Ormai la cosa potrebbe sembrare imbarazzante.

Forse uno psicologo saprebbe spiegare ed analizzare meglio del musicologo che comunque non siamo.

Qui s'è soltanto vecchi innamorati, appassionati, debolissimi ogni volta che si sente quell'urletto, quella chitarra, quel falsetto e quei suoni...; quindi ci si deve fare una bella botta d'auto-ipnosi prima di scriverne.

E anche ascoltare, "masticare" a lungo, capire... Anche se l'esegesi dell'opera di Prince oggi può quasi essere considerato un lavoro, anche a valutare esclusivamente l'opera ufficiale in studio, dal momento che - un dato a caso...- nell'ultimo anno ha pubblicato la bellezza di quattro dischi... (tre a nome proprio, con questo, e uno prestando le parti vocali al figottone di turno Bria Valente).

Da appassionati, e con l'inane sforzo di quel minimo d'oggettività, procediamo con l'analisi.

Una cosa salta subito all'orecchio, al primissimo ascolto: il sound. Unanime e uniforme più che mai (da questo punto di vista s'è abdicato alla versatilità, senza dubbio...), il suono è perfettamente a metà strada tra "1999" e l'opera successiva con i Revolution.

Quindi? Quindi, a voler criticare, si può notare subito che Prince è fermo, e che si guarda indietro, come ormai, oggi, fanno quasi tutti i grandi.
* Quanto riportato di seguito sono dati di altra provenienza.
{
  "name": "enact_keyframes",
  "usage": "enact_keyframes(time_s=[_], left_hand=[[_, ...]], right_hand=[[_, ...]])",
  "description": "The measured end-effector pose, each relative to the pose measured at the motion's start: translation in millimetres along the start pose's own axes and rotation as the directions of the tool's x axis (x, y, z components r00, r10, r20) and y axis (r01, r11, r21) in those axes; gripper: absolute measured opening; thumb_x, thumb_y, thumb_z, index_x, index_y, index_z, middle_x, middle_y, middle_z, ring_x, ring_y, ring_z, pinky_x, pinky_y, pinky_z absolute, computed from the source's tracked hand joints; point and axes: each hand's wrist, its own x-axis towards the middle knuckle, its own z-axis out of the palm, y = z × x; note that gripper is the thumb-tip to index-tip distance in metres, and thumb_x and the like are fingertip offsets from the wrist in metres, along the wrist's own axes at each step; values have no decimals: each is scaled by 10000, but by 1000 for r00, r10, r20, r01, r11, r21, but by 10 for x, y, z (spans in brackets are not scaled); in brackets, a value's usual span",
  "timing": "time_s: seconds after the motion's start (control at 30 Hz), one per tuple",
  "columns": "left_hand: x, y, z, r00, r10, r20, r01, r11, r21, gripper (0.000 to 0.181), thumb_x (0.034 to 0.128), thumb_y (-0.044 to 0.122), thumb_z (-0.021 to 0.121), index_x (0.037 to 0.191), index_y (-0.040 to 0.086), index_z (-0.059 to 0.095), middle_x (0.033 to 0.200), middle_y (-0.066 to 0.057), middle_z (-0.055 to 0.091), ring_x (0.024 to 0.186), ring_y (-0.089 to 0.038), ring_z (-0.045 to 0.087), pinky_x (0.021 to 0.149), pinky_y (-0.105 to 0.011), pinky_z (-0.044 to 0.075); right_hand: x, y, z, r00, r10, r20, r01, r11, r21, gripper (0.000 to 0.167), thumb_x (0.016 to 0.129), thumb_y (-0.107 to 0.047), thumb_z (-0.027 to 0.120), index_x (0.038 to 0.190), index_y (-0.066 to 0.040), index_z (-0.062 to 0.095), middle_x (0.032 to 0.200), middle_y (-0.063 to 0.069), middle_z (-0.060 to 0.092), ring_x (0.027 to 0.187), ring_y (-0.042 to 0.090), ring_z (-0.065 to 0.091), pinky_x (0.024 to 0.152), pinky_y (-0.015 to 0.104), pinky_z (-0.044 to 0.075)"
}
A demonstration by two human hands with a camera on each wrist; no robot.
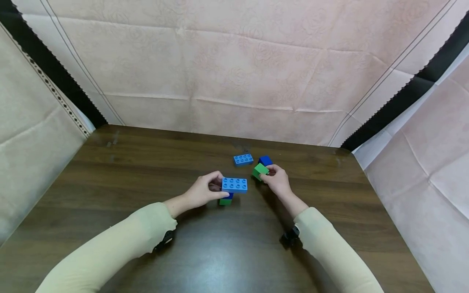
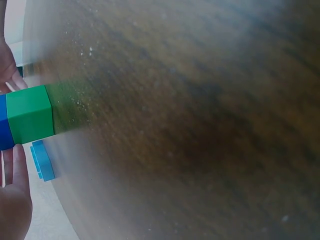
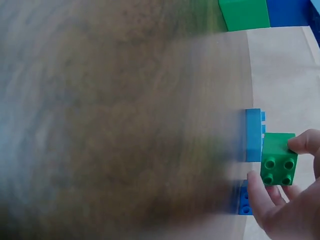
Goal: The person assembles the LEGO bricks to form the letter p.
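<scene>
**Currently, a loose green brick (image 1: pixel 259 171) is pinched apart from a three-brick stack (image 1: pixel 233 189)**

The step in hand looks like picking up the green brick while the stack is steadied. It is just to the right of the stack and appears raised off the table (image 1: pixel 176 252), its studs facing the wrist. The next move probably calls for turning those studs upward and keeping the stack firm.

On the stack's left side, the left hand (image 1: pixel 199 190) is closed to the stack's width, thumb and fingers gripping it. To the stack's right, the right hand (image 1: pixel 279 181) has thumb and fingers closed to the green brick's width. Whether the stack bears on the table I cannot tell.

Counted, there are six bricks. Three form the stack: light blue on top, dark blue between, green lowest. Three are separate: the green brick, one light-blue brick (image 1: pixel 243 160) beyond the stack, and one dark-blue brick (image 1: pixel 265 160) beyond it to the right.
</scene>
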Motion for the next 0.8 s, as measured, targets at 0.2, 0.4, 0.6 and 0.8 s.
enact_keyframes(time_s=[0.2, 0.4, 0.6, 0.8], left_hand=[[-12, 20, -5, 1000, -6, 3, 6, 1000, -2, 259, 840, 187, 702, 1012, 93, 534, 1073, -116, 630, 988, -212, 612, 875, -372, 528], [0, 23, -4, 1000, -18, 2, 18, 1000, 2, 258, 833, 175, 709, 1009, 103, 534, 1072, -106, 629, 985, -205, 612, 872, -364, 530], [9, 11, -2, 1000, -22, -1, 22, 1000, 5, 252, 830, 167, 712, 1000, 108, 535, 1065, -98, 629, 981, -200, 612, 867, -364, 532], [3, -4, -5, 1000, -15, 2, 15, 1000, 3, 251, 835, 178, 707, 1004, 109, 535, 1069, -98, 632, 986, -202, 612, 871, -365, 529]], right_hand=[[-27, -33, -30, 998, -56, 2, 55, 993, 105, 397, 811, -51, 638, 1179, 38, 519, 1083, 225, 570, 835, 202, 601, 675, 282, 565], [-39, -13, -40, 988, -152, 9, 150, 981, 125, 367, 815, -50, 634, 1161, 12, 528, 1017, 157, 555, 823, 158, 504, 686, 204, 478], [-63, -33, -57, 976, -215, 41, 203, 959, 198, 357, 822, -31, 648, 1149, 36, 523, 1089, 176, 550, 904, 160, 514, 777, 148, 459], [-142, -132, -87, 971, -225, 84, 199, 949, 247, 332, 819, 1, 647, 1112, 41, 495, 1116, 217, 571, 860, 133, 522, 754, 140, 469]])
Mancanza di idee, fine dell'ispirazione, dell'innovazione? Può essere corretto tutto come il contrario di tutto, compresa la teoria sofista che la mancanza d'innovazione, oggi, sia il massimo grado di innovazione (sofista nonché discreta sega mentale, direi...).

Fatto sta che le batterie sono quelle, il suono della chitarra anche, e soprattutto le tastiere. Il che fa pensare che la scelta sia stata proprio quella di riprodurre il suono di allora, probabilmente solo suonando strumenti di allora (anche registrandoli come allora...? ...chissà...).
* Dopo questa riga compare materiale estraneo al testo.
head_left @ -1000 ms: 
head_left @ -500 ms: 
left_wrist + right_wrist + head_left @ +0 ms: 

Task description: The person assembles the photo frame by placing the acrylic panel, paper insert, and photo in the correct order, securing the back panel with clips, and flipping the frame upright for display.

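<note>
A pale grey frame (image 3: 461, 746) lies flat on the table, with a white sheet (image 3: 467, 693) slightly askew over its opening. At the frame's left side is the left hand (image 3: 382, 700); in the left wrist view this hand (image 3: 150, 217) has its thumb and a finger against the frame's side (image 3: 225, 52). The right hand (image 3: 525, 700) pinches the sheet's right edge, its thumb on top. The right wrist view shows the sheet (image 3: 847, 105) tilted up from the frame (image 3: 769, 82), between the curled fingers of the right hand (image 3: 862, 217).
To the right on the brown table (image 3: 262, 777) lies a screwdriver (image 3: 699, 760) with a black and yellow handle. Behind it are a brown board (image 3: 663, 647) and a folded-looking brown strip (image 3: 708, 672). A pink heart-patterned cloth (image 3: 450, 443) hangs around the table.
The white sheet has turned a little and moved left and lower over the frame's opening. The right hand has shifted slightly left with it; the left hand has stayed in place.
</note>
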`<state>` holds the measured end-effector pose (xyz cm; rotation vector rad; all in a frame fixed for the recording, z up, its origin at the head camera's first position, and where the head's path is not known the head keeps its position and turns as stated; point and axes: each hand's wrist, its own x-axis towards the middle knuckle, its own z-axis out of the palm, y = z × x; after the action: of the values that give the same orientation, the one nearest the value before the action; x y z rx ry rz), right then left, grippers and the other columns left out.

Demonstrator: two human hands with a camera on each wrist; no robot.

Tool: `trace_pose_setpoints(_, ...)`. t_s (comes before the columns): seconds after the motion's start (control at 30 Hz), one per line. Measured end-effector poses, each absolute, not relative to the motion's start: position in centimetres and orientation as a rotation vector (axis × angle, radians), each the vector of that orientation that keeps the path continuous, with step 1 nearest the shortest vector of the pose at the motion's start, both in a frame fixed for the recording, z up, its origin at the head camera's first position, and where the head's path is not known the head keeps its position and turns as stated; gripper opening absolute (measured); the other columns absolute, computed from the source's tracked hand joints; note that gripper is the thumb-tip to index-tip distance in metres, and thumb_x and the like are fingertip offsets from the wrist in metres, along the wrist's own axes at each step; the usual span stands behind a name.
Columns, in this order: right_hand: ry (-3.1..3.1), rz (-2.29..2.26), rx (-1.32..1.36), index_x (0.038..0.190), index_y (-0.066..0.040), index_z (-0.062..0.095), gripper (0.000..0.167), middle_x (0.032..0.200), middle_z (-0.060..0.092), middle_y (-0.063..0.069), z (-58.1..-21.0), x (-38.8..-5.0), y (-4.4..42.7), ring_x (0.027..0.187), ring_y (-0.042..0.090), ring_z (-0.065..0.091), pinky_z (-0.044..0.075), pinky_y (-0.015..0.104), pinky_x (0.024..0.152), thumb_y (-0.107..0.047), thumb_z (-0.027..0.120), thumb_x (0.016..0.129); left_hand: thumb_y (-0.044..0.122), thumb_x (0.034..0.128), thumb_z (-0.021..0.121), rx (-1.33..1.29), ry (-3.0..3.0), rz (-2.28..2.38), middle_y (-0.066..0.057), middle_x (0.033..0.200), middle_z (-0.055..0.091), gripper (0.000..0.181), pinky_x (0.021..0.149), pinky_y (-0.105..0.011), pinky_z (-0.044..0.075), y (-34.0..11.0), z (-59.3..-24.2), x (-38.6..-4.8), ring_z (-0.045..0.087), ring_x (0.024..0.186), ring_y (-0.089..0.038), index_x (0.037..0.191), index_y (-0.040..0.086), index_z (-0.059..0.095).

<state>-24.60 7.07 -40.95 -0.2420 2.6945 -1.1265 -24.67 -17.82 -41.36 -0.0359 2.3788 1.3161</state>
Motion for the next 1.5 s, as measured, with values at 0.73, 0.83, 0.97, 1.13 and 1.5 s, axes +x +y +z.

Il risultato finale ha il sapore, quasi, di un falso d'autore. Un'auto-clonazione così come una continua auto-citazione. La domanda che dovremmo porci (o forse dovremmo non porcela...?) è: va bene così? Dobbiamo metterci il cuore in pace in relazione all'inventiva di Prince, alla sua capacità (provata per almeno un quindicennio) di guardare sempre avanti, e mai indietro...?
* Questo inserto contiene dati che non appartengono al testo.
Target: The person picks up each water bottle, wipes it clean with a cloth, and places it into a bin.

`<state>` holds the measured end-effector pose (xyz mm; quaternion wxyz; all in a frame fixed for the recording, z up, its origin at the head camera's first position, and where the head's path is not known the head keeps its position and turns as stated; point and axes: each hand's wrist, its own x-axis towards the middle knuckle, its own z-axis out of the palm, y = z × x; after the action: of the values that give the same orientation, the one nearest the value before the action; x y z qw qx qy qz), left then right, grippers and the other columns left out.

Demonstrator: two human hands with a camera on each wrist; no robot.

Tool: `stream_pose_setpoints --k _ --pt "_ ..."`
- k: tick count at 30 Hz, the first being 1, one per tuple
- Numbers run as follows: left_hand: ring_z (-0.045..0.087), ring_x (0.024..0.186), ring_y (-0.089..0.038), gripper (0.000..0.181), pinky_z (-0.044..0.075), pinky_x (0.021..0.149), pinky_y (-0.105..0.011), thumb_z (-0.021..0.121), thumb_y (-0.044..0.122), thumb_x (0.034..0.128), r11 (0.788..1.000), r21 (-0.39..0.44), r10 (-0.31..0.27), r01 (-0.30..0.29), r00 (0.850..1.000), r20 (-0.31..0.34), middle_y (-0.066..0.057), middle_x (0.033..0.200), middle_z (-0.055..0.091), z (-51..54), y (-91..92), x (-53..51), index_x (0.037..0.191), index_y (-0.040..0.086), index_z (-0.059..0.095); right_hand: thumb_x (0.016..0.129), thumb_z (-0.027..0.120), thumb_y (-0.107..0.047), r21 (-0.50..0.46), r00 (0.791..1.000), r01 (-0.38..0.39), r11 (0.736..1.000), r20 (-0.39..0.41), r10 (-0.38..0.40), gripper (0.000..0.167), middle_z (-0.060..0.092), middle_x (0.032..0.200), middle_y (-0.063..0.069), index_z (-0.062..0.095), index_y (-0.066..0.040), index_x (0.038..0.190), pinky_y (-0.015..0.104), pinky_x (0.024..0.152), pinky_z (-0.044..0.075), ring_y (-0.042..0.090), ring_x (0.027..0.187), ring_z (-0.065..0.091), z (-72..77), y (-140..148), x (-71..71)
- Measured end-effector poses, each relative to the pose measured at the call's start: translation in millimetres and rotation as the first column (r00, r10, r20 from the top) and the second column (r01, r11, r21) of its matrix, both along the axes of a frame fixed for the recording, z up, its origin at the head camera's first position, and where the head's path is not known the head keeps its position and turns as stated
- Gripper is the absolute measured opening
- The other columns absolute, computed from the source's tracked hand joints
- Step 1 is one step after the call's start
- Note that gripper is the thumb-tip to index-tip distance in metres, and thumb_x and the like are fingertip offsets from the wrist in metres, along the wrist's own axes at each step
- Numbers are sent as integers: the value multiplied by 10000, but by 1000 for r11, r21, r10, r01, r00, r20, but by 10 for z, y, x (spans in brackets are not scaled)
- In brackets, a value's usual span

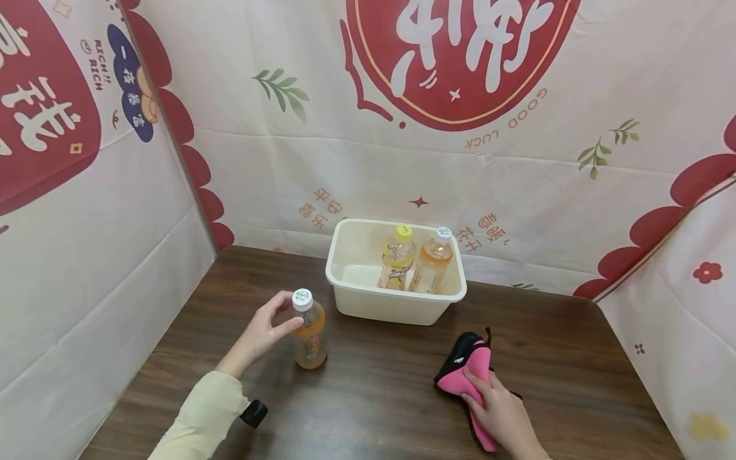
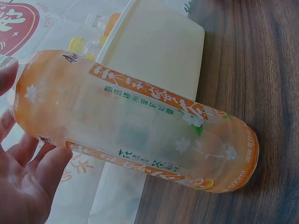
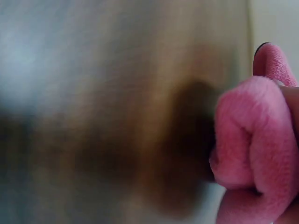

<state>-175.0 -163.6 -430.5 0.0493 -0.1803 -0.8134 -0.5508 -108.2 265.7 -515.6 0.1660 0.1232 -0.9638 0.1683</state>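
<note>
My left hand (image 1: 267, 329) grips an orange-labelled drink bottle (image 1: 310, 342) by its upper part, just below the white cap, with the thumb on the near side. The bottle is nearly upright in the head view; whether its base touches the table cannot be told. In the left wrist view, clear plastic and orange bands show on the bottle (image 2: 140, 126). Farther right, my right hand (image 1: 503, 412) holds a soft pink cloth (image 1: 477, 374) with black parts and a small black cord. The right wrist view shows the bunched pink cloth (image 3: 252, 135) beside blurred surroundings.
A cream plastic basin (image 1: 391, 306) stands at the back of the brown wooden table (image 1: 368, 396). Inside its right half are a yellow-capped bottle (image 1: 398, 259) and a white-capped orange bottle (image 1: 432, 262). Printed fabric (image 1: 391, 153) hangs behind and along both sides.
</note>
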Motion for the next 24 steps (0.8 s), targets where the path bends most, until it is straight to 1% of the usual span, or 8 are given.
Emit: stream_pose_setpoints --k 2,6,8,11,15,17,20,24 --pt "479 1136 -334 329 346 978 -511 625 64 833 1000 -1 0 0 1000 -10 -163 1143 558 0 1 -2 1136 -5 516 699 768 -182 47 999 -1 999 35 0 454 585 1045 219 646 -118 1131 447 540 480 312 738 613 -79 -15 3" --pt "481 1131 -329 326 348 976 -509 628 55 828 1000 -2 6 -6 1000 -17 -158 1135 561 8 -5 3 1130 -3 518 712 758 -212 75 999 -13 997 35 10 477 533 1095 291 629 -114 1160 456 640 503 357 832 600 -201 -57 -9" --pt "481 1130 -327 326 348 976 -511 630 50 826 1000 1 6 -6 1000 -14 -156 1133 560 13 -8 7 1128 -1 518 723 748 -238 79 999 -12 997 32 9 490 511 1135 338 616 -122 1180 524 756 474 427 959 563 -230 -60 -19" --pt "481 1129 -325 329 349 975 -512 629 54 828 1000 -1 -1 1 1000 -10 -156 1136 557 15 -6 9 1132 0 514 749 716 -331 111 996 13 994 87 -22 530 464 1202 359 579 -155 1229 624 839 384 467 1090 477 -241 -25 -37" --pt "483 1126 -328 333 352 971 -516 629 53 829 1000 -3 -7 7 1000 -7 -158 1138 557 16 -3 12 1135 -1 511 783 610 -525 197 981 23 980 186 -60 618 390 1298 335 500 -210 1304 689 875 291 474 1180 387 -244 62 -97" --pt "485 1123 -331 335 355 967 -518 628 46 827 1000 -5 -6 6 1000 -9 -159 1138 557 21 -6 17 1137 -2 510 778 557 -606 222 974 19 975 216 -68 667 357 1335 320 470 -234 1325 703 883 261 484 1212 341 -246 106 -143" --pt "486 1122 -333 339 358 965 -519 629 40 824 1000 -7 -3 3 1000 -12 -159 1138 557 31 -7 22 1138 -3 509 756 522 -668 235 968 24 972 236 -81 717 319 1368 308 442 -262 1341 714 895 222 508 1236 283 -252 157 -217" --pt "484 1127 -338 343 354 965 -523 628 44 826 1000 -13 -3 3 1000 -7 -161 1145 554 24 -4 17 1144 0 507 734 530 -686 244 968 24 970 235 -83 741 295 1367 331 441 -266 1338 732 882 201 543 1222 265 -255 191 -275"
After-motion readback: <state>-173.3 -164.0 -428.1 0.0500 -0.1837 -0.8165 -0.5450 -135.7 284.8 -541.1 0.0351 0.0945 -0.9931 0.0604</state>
Proviamo a darci una risposta possibilista e non aprioristicamente negativa, e valutare il prodotto per quel che è, per come suona, senza tante seghe mentali.

E, devo dire, questa volta più di tante altre, e dopo alcune delusioni, mi trovo a sfiorare il concetto di soddisfazione.

Il disco è - come dicevo, studiatamente - molto "princiniano". Soprattutto a guardare al Principe dei primi cinque-sei album. Roba fatta prevalentemente tutta in casa e tutta da solo. Con quei suoni, con quella libidine, con quell'inevitabile funk. E quel volere essere, o semplicemente essere, squisitamente vintage, fermo a cavallo tra i settanta e gli ottanta.

Si nota anche un maggiore sforzo di "cantabilità" e orecchiabilità di ogni brano. Si abbandonano molti inutili barocchismi (qualcuno, rimane, a tradire l'età...) e ogni altro piccolo incidente è del tutto trascurabile.

Insomma: un buon disco di Prince. Inferiore ad uno qualsiasi degli ultimi dei bootlegs live (a mio avviso il Principino, ormai, è più che altro un gigantesco monumento a se stesso "live") così com'è immensamente inferiore al periodo aureo 1978-1988...ma probabilmente è stupido, oggi, aspettarsi di più.

Il disco è originale nella sua assoluta non-originalità, ed è più che piacevole da sentire. Accontentiamoci?